The move by the agriculture industry to craft standards for "sustainable agriculture" has been left in shambles after  10 members of the 60-member coalition recently resigned. The resigning groups from the Leonardo Academy "included representatives from the National Corn Growers Association, the American Soybean Association, the American Farm Bureau and the United Fresh Produce Association — in other words, all the major production groups," Bill Bishop of the Daily Yonder report. "Nearly 50 other ag groups – from the American Seed Trade Association to Washington State Potato Commission — co-signed the letter of resignation."

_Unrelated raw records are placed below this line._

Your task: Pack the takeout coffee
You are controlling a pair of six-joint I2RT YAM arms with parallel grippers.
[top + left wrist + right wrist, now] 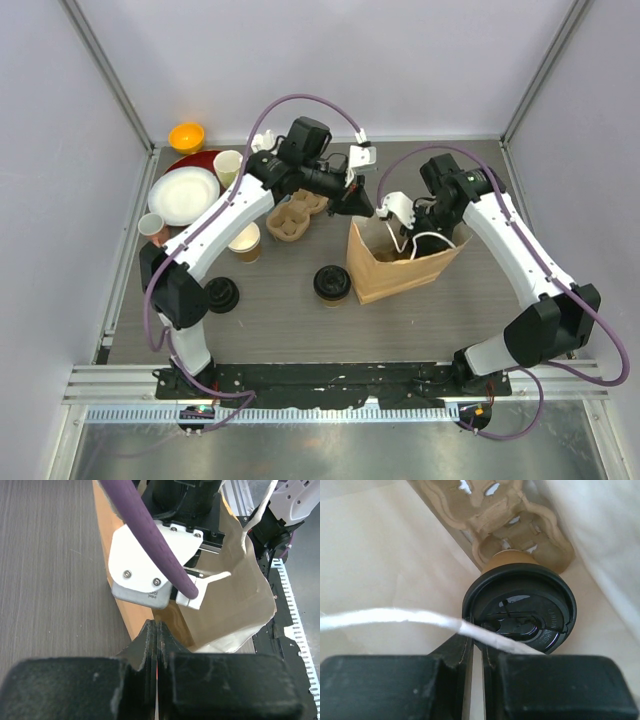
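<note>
The right pincer pinches the white handle to hold the paper bag open. The left pincer is shut tight beside the bag's edge. A lidded cup seems to sit inside. A second cup waits on the bench.

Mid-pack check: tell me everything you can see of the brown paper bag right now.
The paper bag is brown kraft paper. It stands upright and open on the table, right of centre, with its walls a bit creased. The right gripper reaches into its mouth, closed on a white handle. The left gripper, shut, is at the bag's left rim; whether it pinches the paper is unclear. Inside sit a pulp carrier and a black-lidded cup.
</note>
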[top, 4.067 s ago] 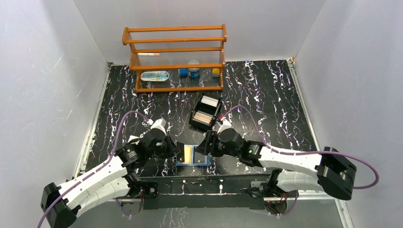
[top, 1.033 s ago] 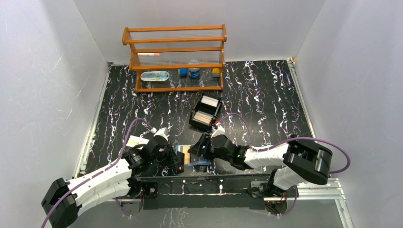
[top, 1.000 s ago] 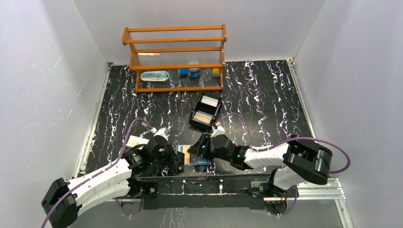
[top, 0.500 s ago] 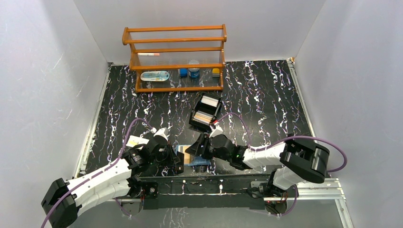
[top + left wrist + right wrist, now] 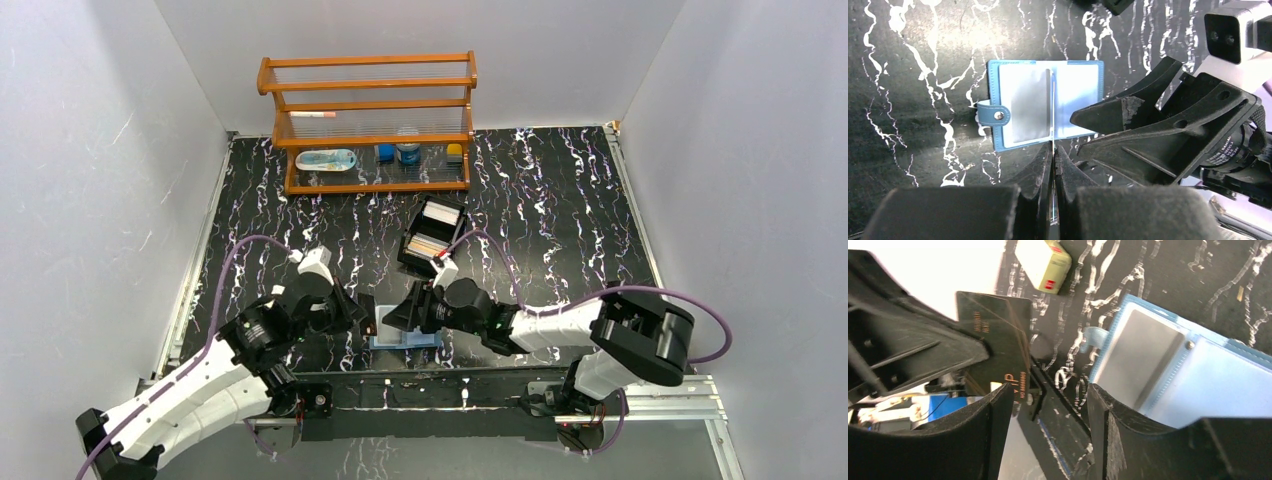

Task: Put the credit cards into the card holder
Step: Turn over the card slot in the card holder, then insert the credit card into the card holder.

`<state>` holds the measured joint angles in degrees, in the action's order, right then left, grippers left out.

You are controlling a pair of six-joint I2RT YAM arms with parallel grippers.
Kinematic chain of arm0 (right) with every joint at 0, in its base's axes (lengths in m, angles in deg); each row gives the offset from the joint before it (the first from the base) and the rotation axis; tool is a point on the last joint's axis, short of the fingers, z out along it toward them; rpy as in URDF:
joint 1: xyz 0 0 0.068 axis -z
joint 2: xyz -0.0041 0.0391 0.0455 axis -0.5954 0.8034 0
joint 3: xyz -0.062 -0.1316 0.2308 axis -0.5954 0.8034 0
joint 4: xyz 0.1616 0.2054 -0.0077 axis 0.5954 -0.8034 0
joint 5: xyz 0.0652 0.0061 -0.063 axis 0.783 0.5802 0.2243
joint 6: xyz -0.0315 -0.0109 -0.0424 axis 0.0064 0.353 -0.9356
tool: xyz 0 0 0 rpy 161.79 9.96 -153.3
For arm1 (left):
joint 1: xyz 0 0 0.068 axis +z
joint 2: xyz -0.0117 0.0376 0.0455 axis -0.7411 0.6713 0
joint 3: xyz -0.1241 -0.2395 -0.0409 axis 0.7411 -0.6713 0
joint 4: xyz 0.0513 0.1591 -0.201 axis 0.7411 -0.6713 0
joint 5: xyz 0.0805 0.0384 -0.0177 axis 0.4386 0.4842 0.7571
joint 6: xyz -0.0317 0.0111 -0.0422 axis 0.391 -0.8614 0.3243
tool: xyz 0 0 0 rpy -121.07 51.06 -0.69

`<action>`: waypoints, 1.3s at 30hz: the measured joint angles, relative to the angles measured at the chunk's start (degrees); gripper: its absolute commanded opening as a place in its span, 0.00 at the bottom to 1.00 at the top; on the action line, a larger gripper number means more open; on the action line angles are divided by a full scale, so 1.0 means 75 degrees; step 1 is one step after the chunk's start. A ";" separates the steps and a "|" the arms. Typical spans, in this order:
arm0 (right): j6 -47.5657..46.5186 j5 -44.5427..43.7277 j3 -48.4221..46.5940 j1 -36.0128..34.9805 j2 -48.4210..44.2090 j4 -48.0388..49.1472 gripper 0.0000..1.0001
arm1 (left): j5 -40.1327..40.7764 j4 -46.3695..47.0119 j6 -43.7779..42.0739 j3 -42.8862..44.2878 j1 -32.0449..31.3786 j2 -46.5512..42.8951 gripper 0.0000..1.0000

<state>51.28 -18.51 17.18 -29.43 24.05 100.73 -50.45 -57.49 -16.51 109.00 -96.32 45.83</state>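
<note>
- My left gripper [image 5: 1053,155] is pressed together on one credit card [image 5: 998,335], pinching it by one end. From the left wrist I see the card only edge-on, as a thin pale line.
- From the right wrist the same card shows a dark face with gold lettering, standing on edge rather than lying flat.
- The card hangs over the card holder [image 5: 1023,105], lined up with its middle fold. I cannot tell whether the far edge touches it.
- My right gripper [image 5: 1048,395] has its fingers [image 5: 993,430] spread wide with nothing between them. It sits low, just beside the holder on its right side.
- From the left wrist, one right finger reaches over the holder's right-hand page. Whether it presses down I cannot tell.
- The card holder lies open and flat on the worktop [image 5: 560,200], near the front edge between the two arms. Its blue border frames two pale pages, and its snap-button tab [image 5: 995,115] sticks out on the left.
- A cream packet with a red mark [image 5: 1043,262] lies on the worktop beyond the held card.
- Farther back stands a black two-compartment box [image 5: 432,235] holding the remaining credit cards [image 5: 428,246], one tan stack and one white.
- A wooden rack [image 5: 370,120] stands at the far wall with small items on its lower shelf.
</note>
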 measured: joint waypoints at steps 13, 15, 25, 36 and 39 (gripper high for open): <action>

The resignation has become "another example of how contentious — and impossible to resolve — agricultural issues have become," Bishop writes. The definition of sustainable agriculture set out in the 1990 Farm Bill was vague and broad but "generally meant agriculture that would protect the environment, sustain farmers and produce food," Bishop writes. The definition is evolving as noted by the U.S. Department of Agriculture's Economic Research Service, which recently wrote, "As more parties sign on to the sustainable agriculture effort, perceptions about what defines sustainability in agriculture have multiplied."

"The Leonardo Academy is a nonprofit group that helps develop standards for sustainability," Bishop writes. "Leonardo creates large committees with people from all sides of an issue. The committee then develops the standard." The Academy, which developed the LEED system for rating energy savings, has been working on sustainable agriculture standards since 2007. The standards wouldn't carry the weight of government rules but could be used by states and the federal government. The Academy has asked for volunteers to take the place of the 10 resigning members, but critics question whether meaningful standards can be developed without the input of the largest agriculture groups. (Read more)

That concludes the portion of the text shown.